◆ ASSIGNMENT: Restate the data below word for word. Leave the images out.

◆ DATASET EXTRACT:
****************************************
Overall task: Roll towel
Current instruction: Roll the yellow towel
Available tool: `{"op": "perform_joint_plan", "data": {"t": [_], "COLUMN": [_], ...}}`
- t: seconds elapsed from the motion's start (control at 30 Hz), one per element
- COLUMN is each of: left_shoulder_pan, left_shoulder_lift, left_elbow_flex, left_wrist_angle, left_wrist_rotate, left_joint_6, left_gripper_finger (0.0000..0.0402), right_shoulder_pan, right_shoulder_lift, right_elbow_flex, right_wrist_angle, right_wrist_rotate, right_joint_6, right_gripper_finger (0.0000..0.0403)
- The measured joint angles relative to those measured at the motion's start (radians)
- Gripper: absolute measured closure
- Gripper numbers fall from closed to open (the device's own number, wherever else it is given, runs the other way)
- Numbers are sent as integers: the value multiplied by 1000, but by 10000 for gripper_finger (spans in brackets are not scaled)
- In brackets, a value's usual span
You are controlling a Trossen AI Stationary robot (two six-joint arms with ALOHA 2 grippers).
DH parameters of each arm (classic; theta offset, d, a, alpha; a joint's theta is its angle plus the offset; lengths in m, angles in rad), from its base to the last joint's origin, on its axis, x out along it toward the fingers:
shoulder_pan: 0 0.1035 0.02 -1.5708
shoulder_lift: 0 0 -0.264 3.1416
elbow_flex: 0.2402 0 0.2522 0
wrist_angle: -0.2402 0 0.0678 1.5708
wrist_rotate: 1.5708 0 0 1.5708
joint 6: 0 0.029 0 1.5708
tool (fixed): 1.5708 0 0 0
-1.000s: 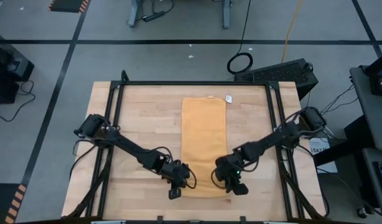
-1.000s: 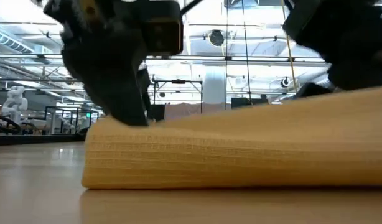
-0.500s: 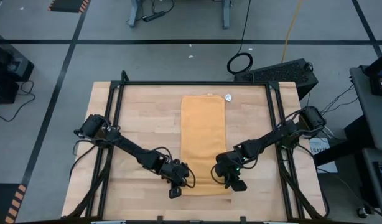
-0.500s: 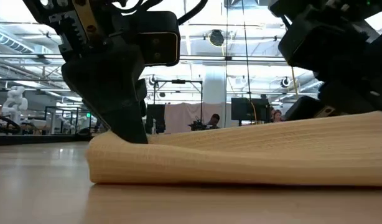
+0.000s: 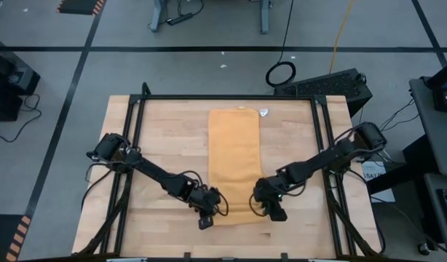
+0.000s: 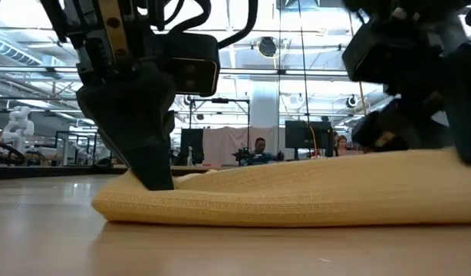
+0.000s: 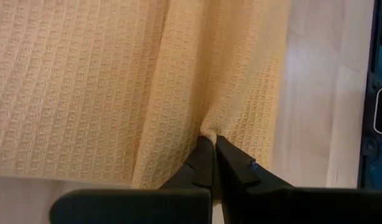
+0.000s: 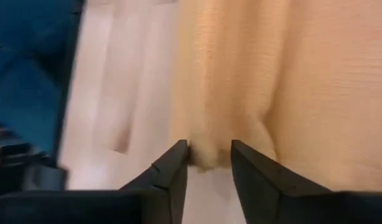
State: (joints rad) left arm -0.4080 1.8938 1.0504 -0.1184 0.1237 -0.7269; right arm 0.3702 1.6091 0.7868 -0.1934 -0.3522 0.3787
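Note:
The mustard-yellow towel [image 5: 234, 160] lies flat on the wooden table, running from the far edge to the near edge, with its white tag [image 5: 265, 112] at the far right corner. Its near end is bunched into a low hump [image 6: 297, 199]. My left gripper [image 5: 206, 220] is shut on the near left corner. At the near right corner my right gripper [image 5: 273, 212] is open. Its fingers [image 8: 172, 165] stand on either side of a small bunch of the near edge [image 8: 209, 152]; whether they touch it, I cannot tell. My left gripper pinches a small pucker of the towel's near left corner [image 7: 209, 129] between its two fingertips. It comes slanting down from the near side. The cloth draws into creases that run away from the pinch. The corner [image 6: 136, 201] rests on the table.
Black frame rails [image 5: 136, 145] [image 5: 325, 145] run along the table's left and right sides. Bare wood [image 5: 165, 145] lies on both sides of the towel. A black case [image 5: 333, 84] sits beyond the far right corner. People [image 6: 258, 147] are far off in the room behind.
The towel's near end, held high a second ago and highest on the right side, has come down into a low hump on the table. The whole towel has slid a little toward the far edge. My right gripper has turned at the wrist.

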Motion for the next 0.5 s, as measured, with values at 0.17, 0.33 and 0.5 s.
{"op": "perform_joint_plan", "data": {"t": [0.17, 0.33, 0.5], "left_shoulder_pan": [15, 29, 34], "left_shoulder_lift": [0, 0, 0], "left_elbow_flex": [0, 0, 0], "left_wrist_angle": [2, 9, 12], "left_wrist_rotate": [7, 7, 6], "left_joint_6": [-2, -26, -36], "left_gripper_finger": [395, 395, 395], "right_shoulder_pan": [94, 287, 443], "right_shoulder_lift": [-136, -160, -59], "right_elbow_flex": [0, 0, 0], "right_wrist_angle": [-101, -43, 138], "right_wrist_rotate": [257, 584, 804], "right_joint_6": [3, 7, -23], "right_gripper_finger": [265, 243, 215]}}
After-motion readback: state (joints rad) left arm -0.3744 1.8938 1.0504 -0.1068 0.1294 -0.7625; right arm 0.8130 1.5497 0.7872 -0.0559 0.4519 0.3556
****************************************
◆ ANSWER SECTION:
Overall task: Roll towel
Current instruction: Roll the yellow towel
Available tool: `{"op": "perform_joint_plan", "data": {"t": [_], "COLUMN": [_], ...}}`
- t: seconds elapsed from the motion's start (control at 30 Hz), one per element
- COLUMN is each of: left_shoulder_pan, left_shoulder_lift, left_elbow_flex, left_wrist_angle, left_wrist_rotate, left_joint_6, left_gripper_finger (0.0000..0.0402), right_shoulder_pan, right_shoulder_lift, right_elbow_flex, right_wrist_angle, right_wrist_rotate, right_joint_6, right_gripper_finger (0.0000..0.0403)
- The measured joint angles relative to those measured at the motion's start (radians)
- Gripper: absolute measured closure
- Gripper numbers fall from closed to open (the device's own number, wherever else it is given, runs the other way)
- Numbers are sent as integers: the value multiplied by 1000, but by 10000 for gripper_finger (spans in brackets are not scaled)
- In brackets, a value's usual span
You are controlling a Trossen AI Stationary robot (two six-joint arms with ALOHA 2 grippers).
DH parameters of each arm (classic; theta offset, d, a, alpha; a joint's theta is its angle plus the offset; lengths in m, angles in rad), from its base to the last joint's origin, on its axis, x out along it toward the fingers:
shoulder_pan: 0 0.1035 0.02 -1.5708
shoulder_lift: 0 0 -0.264 3.1416
elbow_flex: 0.2402 0 0.2522 0
wrist_angle: -0.2402 0 0.0678 1.5708
wrist_rotate: 1.5708 0 0 1.5708
joint 6: 0 0.029 0 1.5708
tool (fixed): 1.5708 0 0 0
-1.000s: 
-1.000s: 
-0.500s: 
-0.500s: 
+0.000s: 
+0.000s: 
+0.000s: 
+0.000s: 
State: (joints rad) left arm -0.4080 1.8938 1.0504 -0.1184 0.1237 -0.7269; right arm 0.3702 1.6091 0.7868 -0.1934 -0.3522 0.3787
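Note:
The mustard-yellow towel [image 5: 234, 160] lies flat on the wooden table, running from the far edge to the near edge, with its white tag [image 5: 265, 112] at the far right corner. Its near end is bunched into a low hump [image 6: 297, 199]. My left gripper [image 5: 206, 220] is shut on the near left corner. At the near right corner my right gripper [image 5: 273, 212] is open. Its fingers [image 8: 172, 165] stand on either side of a small bunch of the near edge [image 8: 209, 152]; whether they touch it, I cannot tell. My left gripper pinches a small pucker of the towel's near left corner [image 7: 209, 129] between its two fingertips. It comes slanting down from the near side. The cloth draws into creases that run away from the pinch. The corner [image 6: 136, 201] rests on the table.
Black frame rails [image 5: 136, 145] [image 5: 325, 145] run along the table's left and right sides. Bare wood [image 5: 165, 145] lies on both sides of the towel. A black case [image 5: 333, 84] sits beyond the far right corner. People [image 6: 258, 147] are far off in the room behind.
The towel's near end, held high a second ago and highest on the right side, has come down into a low hump on the table. The whole towel has slid a little toward the far edge. My right gripper has turned at the wrist.
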
Motion for the next 0.5 s, as measured, with values at 0.17, 0.33 and 0.5 s.
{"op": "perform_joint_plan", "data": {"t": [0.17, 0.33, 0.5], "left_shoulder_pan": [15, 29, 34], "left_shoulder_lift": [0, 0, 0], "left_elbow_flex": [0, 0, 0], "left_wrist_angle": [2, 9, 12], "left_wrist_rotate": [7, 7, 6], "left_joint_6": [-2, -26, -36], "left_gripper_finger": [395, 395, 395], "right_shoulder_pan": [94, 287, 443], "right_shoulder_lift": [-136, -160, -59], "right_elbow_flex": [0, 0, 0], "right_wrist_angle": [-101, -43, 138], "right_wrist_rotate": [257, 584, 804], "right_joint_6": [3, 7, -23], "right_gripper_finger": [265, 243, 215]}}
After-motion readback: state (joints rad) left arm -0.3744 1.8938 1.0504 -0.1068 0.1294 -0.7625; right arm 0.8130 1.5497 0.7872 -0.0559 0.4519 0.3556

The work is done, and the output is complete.